▶ What to do
In the records below, find the line with "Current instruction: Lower" and repeat exactly every line from it through the line with "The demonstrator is". Pictures stay out.

Start of Block

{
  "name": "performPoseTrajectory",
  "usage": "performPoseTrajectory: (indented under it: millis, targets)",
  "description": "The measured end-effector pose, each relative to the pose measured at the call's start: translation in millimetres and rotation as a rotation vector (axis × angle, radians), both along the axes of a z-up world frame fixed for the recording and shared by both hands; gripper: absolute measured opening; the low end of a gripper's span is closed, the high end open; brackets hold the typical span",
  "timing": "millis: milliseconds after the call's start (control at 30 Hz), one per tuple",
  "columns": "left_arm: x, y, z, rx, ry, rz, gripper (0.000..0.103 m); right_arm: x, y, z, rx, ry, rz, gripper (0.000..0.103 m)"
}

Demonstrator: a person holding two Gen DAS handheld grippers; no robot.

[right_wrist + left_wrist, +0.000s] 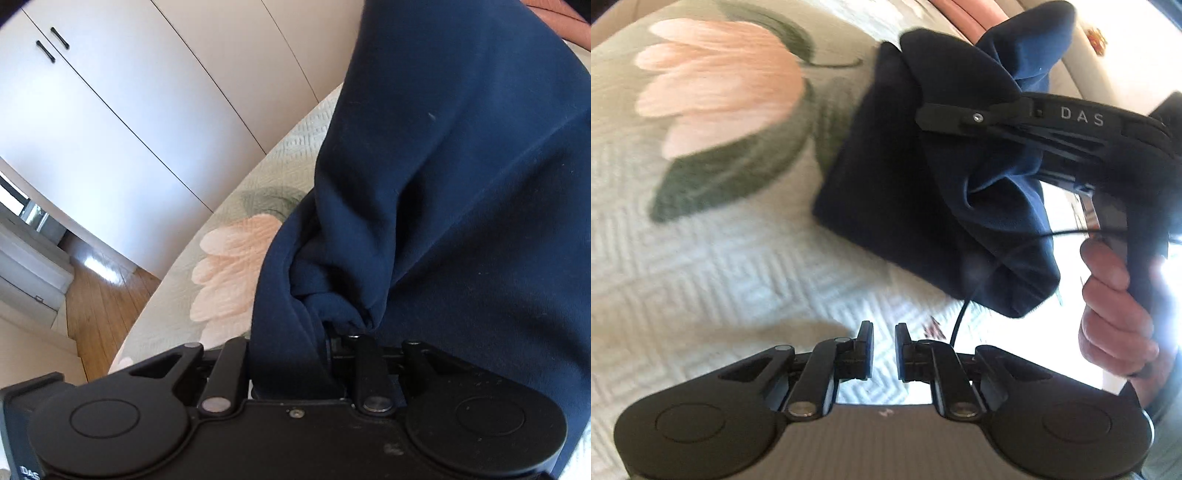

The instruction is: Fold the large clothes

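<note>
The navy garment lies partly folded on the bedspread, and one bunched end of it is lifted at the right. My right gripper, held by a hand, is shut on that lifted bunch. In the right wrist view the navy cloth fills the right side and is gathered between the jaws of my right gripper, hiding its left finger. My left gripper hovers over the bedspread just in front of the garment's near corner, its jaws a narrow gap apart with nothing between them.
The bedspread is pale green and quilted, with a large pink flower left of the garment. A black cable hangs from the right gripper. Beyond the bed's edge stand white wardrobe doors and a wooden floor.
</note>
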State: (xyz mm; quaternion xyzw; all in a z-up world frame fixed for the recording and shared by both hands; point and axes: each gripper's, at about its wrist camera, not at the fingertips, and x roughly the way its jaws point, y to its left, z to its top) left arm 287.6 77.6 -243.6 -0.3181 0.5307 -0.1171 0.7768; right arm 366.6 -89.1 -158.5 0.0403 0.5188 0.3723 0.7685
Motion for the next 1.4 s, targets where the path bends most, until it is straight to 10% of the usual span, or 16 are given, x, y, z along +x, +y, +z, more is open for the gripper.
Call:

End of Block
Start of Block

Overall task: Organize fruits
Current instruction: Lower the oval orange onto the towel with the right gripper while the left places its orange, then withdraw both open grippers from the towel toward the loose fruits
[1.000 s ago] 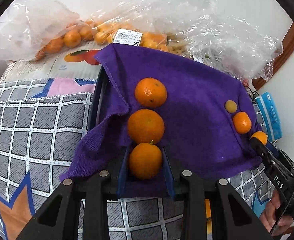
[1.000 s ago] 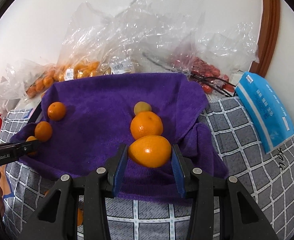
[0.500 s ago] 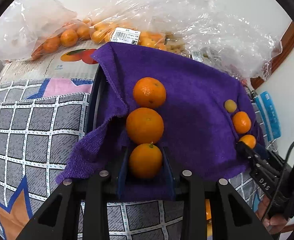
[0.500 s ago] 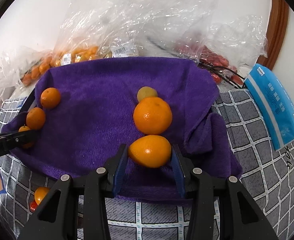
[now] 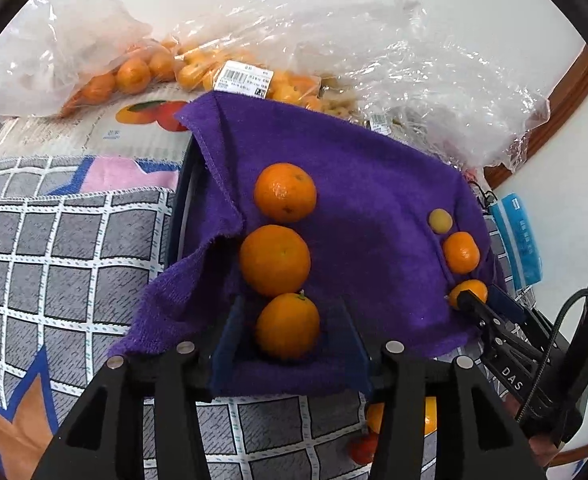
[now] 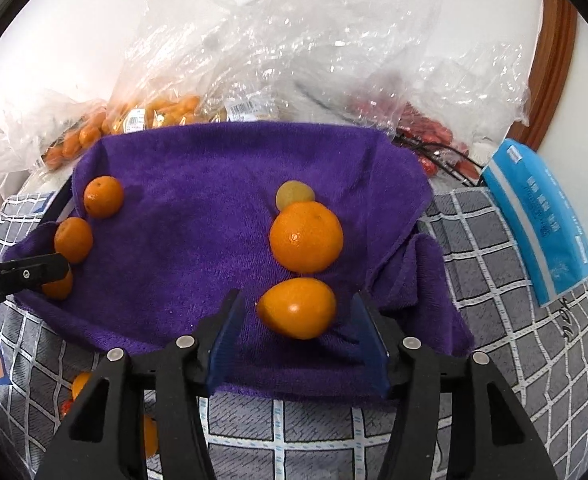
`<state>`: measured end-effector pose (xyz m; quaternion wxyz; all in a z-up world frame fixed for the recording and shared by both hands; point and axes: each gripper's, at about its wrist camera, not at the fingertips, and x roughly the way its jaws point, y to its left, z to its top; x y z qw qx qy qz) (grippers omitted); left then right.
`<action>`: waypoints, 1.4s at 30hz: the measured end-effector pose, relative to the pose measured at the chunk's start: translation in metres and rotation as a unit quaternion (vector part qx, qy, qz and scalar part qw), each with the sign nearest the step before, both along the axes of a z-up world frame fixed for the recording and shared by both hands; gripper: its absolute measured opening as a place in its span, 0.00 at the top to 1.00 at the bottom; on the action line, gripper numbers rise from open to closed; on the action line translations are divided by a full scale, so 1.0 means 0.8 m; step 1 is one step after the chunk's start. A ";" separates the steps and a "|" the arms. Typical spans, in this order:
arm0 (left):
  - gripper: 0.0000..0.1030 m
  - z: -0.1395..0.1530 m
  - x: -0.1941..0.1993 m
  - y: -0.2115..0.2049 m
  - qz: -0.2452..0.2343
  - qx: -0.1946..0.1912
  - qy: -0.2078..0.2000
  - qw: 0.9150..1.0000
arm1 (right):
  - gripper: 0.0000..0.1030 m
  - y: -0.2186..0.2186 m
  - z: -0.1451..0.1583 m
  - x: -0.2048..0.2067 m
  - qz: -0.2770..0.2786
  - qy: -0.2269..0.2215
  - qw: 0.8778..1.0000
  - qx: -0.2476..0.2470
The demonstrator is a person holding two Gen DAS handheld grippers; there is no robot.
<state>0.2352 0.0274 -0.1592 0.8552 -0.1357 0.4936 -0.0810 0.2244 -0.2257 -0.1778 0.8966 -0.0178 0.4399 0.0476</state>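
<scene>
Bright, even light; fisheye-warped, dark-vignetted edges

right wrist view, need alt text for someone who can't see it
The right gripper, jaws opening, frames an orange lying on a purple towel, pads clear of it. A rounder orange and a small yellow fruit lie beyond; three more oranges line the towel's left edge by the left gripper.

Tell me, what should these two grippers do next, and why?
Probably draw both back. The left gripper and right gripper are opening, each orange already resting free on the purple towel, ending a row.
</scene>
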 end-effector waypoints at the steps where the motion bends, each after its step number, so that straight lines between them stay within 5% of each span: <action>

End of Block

▶ Answer
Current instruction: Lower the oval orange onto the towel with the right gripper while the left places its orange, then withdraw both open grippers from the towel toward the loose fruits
[1.000 s ago] 
[1.000 s ago] 
[0.500 s ago] 
[0.500 s ago] 
[now] 
[now] 
`<state>`: measured end-effector pose (xyz m; quaternion wxyz; all in a z-up world frame fixed for the recording and shared by both hands; point and axes: each gripper's, at about its wrist camera, not at the fingertips, and x roughly the way its jaws point, y to its left, z to its top; x y z qw qx qy qz) (grippers omitted); left then right.
`<action>`: waypoints, 1.4s at 30hz: the measured end-effector pose, relative to the pose measured at the chunk's start: translation in metres and rotation as a unit quaternion (vector part qx, qy, qz and scalar part qw), each with the sign nearest the step before, both along the axes of a z-up world frame fixed for the recording and shared by both hands; gripper: its absolute measured opening as a place in its span, 0.00 at the top to 1.00 at the bottom; on the action line, gripper numbers rise from open to closed; on the action line translations are divided by a full scale, so 1.0 means 0.8 m; step 1 is one step after the chunk's start. A ";" separates the steps and a "|" the arms. Typical spans, in this order:
arm0 (left):
  - gripper: 0.0000..0.1030 m
  - z: -0.1395..0.1530 m
  - x: -0.1941..0.1993 m
  - y: -0.2115..0.2049 m
  - qz: -0.2452..0.2343
  - qx: -0.1946..0.1912
  - qy: -0.2078..0.2000
  - qw: 0.9150..1.0000
arm1 (right):
  - gripper: 0.0000..0.1030 m
  - y: -0.2186..0.2186 m
  - z: -0.1451..0.1583 m
  - x: -0.2048..0.2067 m
  - qz: -0.2770..0.2786
  - qy: -0.2269..0.2215
  - qw: 0.8778..1.0000
  - qx: -0.2476..0.2470
The demonstrator is a person holding two Gen DAS handheld grippers; there is no robot.

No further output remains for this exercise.